Led by Indian American doctoral student Darsh Shah, a group of MIT researchers created a system that boasts it can be used to automatically update factual errors in Wikipedia articles.
MIT reports that the system promises to reduce time and effort spent by human editors who now do the task manually.
Wikipedia comprises millions of articles that are in constant need of edits to reflect new information. That can involve article expansions, major rewrites, or more routine modifications such as updating numbers, dates, names, and locations, the report, published Feb. 12, said.
In a paper being presented at the AAAI Conference on Artificial Intelligence, the researchers describe a text-generating system that pinpoints and replaces specific information in relevant Wikipedia sentences, while keeping the language similar to how humans write and edit, according to MIT’s report.
The idea is that humans would type into an interface an unstructured sentence with updated information, without needing to worry about style or grammar.
The system would then search Wikipedia, locate the appropriate page and outdated sentence, and rewrite it in a humanlike fashion, it said.
In the future, the researchers say, there’s potential to build a fully automated system that identifies and uses the latest information from around the web to produce rewritten sentences in corresponding Wikipedia articles that reflect updated information, MIT added.

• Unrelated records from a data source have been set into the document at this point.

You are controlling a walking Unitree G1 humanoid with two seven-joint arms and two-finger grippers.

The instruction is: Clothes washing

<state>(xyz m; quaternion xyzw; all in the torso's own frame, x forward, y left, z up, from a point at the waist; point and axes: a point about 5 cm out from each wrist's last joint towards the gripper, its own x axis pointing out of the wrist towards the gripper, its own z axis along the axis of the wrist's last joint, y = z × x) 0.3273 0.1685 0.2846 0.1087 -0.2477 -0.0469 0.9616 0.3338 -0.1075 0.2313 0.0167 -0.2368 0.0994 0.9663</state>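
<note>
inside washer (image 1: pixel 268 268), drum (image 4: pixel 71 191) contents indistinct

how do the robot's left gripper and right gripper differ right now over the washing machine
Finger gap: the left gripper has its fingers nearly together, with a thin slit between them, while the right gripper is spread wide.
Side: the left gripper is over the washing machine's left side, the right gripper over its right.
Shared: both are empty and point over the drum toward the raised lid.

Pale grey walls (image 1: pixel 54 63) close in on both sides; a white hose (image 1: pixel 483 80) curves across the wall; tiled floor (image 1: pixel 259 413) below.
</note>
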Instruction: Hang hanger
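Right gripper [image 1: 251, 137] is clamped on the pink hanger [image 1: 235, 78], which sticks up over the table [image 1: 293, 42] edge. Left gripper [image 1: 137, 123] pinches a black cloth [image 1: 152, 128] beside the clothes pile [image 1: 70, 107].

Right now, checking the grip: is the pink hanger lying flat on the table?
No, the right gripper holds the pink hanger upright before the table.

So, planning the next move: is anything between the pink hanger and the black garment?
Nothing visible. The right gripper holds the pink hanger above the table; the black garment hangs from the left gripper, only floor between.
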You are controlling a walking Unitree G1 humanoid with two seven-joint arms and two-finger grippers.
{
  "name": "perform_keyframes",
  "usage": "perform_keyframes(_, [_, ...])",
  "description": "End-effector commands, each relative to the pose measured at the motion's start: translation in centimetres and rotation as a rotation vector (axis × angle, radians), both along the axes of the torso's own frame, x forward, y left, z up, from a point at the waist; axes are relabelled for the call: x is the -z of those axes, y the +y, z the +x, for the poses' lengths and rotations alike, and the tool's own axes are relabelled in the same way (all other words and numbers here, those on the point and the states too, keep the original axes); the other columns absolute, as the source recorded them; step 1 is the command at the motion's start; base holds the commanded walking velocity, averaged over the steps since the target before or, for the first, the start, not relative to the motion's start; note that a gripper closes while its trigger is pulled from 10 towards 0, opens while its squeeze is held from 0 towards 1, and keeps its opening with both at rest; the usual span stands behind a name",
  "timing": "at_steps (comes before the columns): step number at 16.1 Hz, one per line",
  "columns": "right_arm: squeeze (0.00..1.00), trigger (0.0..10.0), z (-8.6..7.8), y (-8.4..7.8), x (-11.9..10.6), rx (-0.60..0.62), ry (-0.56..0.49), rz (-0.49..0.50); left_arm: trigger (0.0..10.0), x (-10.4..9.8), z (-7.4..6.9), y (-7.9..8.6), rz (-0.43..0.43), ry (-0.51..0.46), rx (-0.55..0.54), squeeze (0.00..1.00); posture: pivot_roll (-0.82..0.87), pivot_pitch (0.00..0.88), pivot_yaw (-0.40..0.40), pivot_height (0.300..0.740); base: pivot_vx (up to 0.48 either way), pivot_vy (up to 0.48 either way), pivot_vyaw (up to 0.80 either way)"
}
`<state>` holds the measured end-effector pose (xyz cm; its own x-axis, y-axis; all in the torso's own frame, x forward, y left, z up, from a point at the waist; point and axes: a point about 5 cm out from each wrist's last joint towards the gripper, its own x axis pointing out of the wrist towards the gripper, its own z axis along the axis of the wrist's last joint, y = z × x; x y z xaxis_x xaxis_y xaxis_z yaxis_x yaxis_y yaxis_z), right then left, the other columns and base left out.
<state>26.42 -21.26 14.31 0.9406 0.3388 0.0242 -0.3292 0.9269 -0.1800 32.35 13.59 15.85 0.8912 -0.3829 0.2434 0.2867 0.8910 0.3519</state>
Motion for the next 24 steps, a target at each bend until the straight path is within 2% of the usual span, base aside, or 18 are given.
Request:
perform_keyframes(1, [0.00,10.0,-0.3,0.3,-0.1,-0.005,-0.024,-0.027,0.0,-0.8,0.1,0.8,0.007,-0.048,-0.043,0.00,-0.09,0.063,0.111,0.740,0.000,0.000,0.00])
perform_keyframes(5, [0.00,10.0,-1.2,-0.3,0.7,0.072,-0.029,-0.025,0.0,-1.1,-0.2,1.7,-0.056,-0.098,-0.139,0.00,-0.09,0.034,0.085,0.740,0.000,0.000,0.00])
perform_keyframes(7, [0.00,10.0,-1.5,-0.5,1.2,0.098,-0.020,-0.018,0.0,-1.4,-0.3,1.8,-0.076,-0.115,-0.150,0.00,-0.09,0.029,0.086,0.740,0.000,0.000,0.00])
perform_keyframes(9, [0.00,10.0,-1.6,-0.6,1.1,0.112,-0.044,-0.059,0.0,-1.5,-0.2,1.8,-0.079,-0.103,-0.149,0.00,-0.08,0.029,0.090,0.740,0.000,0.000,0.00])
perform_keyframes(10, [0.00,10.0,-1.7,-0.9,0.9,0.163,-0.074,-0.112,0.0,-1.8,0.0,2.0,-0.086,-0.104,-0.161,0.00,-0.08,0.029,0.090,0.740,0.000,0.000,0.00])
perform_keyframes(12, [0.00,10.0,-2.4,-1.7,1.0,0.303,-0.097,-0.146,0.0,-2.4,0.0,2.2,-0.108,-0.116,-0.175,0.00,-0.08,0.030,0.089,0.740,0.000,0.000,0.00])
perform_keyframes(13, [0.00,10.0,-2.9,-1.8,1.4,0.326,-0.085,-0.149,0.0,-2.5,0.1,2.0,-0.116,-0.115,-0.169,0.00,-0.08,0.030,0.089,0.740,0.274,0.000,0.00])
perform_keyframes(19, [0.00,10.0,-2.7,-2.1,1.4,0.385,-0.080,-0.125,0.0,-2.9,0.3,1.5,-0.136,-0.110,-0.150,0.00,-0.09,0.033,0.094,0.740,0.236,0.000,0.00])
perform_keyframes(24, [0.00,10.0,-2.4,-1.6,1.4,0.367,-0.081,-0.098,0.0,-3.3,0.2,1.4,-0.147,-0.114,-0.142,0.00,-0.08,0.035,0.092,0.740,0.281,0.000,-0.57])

“There are so many updates constantly needed to Wikipedia articles. It would be beneficial to automatically modify exact portions of the articles, with little to no human intervention,” Shah, a student in the Computer Science and Artificial Intelligence Laboratory and one of the lead authors, said in the report.
“Instead of hundreds of people working on modifying each Wikipedia article, then you’ll only need a few, because the model is helping or doing it automatically. That offers dramatic improvements in efficiency,” he added.
Many other bots exist that make automatic Wikipedia edits. Typically, those work on mitigating vandalism or dropping some narrowly defined information into predefined templates, Shah told MIT.
The researchers’ model, he says, solves a harder artificial intelligence problem: Given a new piece of unstructured information, the model automatically modifies the sentence in a humanlike fashion.
“The other [bot] tasks are more rule-based, while this is a task requiring reasoning over contradictory parts in two sentences and generating a coherent piece of text,” according to Shah.
The system can be used for other text-generating applications as well, says co-lead author and CSAIL graduate student Tal Schuster.
In their paper, the researchers also used it to automatically synthesize sentences in a popular fact-checking dataset that helped reduce bias, without manually collecting additional data.
Shah and Schuster worked on the paper with their academic advisor Regina Barzilay, the Delta Electronics Professor of Electrical Engineering and Computer Science and a professor in CSAIL.
Behind the system is a fair bit of text-generating ingenuity in identifying contradictory information between, and then fusing together, two separate sentences, the report continued.
It takes as input an “outdated” sentence from a Wikipedia article, plus a separate “claim” sentence that contains the updated and conflicting information.
The system must automatically delete and keep specific words in the outdated sentence, based on information in the claim, to update facts but maintain style and grammar.
The system was trained on a popular dataset that contains pairs of sentences, in which one sentence is a claim and the other is a relevant Wikipedia sentence.
Each pair is labeled in one of three ways: “agree,” meaning the sentences contain matching factual information; “disagree,” meaning they contain contradictory information; or “neutral,” where there’s not enough information for either label, the report elaborated.
The system must make all disagreeing pairs agree, by modifying the outdated sentence to match the claim.
The study also showed that the system can be used to augment datasets to eliminate bias when training detectors of “fake news,” which can be used to help identify fake news.